The City Unity LGA proposal eliminates “greater Minnesota regional center aid,” which currently sends $25 million annually to larger cities outside of the metropolitan area. However, the proposal creates a new type of aid that distributes dollars to both rural and metro cities based on the concentration of jobs in each city. According to Flaherty, “the job aid portion of the city proposal helps to target aid to cities with overburden. Both rural and metro cities considered this to be a reasonable compromise.”

Of the 854 cities in Minnesota, more than 700 have populations under 5,000. There is tremendous diversity among these small cities in terms of their need for public services and their ability to pay for these services locally. LGA experts have long struggled to come up with a way of distributing aid to small cities in a way the adequately accounts for variation in the need for state assistance.
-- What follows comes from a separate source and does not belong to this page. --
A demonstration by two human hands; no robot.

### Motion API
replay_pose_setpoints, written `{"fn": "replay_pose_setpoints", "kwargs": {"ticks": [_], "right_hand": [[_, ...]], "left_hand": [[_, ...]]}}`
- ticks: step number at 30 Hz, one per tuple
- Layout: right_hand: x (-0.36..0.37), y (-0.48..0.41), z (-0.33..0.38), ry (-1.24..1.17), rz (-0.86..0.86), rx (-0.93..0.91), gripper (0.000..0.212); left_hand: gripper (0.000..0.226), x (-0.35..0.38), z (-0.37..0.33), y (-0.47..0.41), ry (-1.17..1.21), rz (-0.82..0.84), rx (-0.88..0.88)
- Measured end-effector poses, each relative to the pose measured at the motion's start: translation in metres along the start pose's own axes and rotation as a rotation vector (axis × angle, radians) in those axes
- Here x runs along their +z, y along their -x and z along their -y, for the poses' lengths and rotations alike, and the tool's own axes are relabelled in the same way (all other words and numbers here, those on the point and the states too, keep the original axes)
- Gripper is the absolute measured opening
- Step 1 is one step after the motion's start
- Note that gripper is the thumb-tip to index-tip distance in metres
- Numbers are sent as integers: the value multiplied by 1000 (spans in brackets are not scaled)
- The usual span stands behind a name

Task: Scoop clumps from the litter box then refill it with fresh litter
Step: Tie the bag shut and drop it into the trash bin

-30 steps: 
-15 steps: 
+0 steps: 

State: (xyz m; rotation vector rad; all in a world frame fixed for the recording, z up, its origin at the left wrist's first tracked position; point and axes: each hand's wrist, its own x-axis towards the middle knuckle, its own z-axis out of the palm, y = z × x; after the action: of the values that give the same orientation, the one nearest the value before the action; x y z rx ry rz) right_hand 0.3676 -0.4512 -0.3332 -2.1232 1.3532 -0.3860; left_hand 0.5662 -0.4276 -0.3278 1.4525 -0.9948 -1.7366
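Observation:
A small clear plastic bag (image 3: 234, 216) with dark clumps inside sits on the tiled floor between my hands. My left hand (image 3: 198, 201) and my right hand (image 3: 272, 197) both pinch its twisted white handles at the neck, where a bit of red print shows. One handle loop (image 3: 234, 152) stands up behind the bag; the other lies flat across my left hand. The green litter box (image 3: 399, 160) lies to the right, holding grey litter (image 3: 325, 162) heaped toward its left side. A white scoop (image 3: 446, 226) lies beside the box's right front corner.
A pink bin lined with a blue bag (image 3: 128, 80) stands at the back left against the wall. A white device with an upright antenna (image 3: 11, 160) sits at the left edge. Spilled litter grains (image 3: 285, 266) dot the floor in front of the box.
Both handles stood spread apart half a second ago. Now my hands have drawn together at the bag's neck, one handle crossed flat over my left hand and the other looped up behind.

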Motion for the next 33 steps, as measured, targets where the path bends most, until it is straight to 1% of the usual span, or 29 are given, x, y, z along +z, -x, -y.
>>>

The City Unity proposal provides small cities with an additional $6 per capita per year.

“Six bucks per person per year may not seem like a lot of money,” said Dave Engstrom, Director of the Minnesota Association of Small Cities, “but it goes a long way in some of our communities. The $6 per capita increase helps to get assistance to small cities in a way that does not cost the state a lot of money.”

The $6 per capita feature of the Unity proposal comes to $4 million statewide.

In future years, the City Unity proposal adjusts the LGA appropriation annually to reflect inflation in the cost of city services.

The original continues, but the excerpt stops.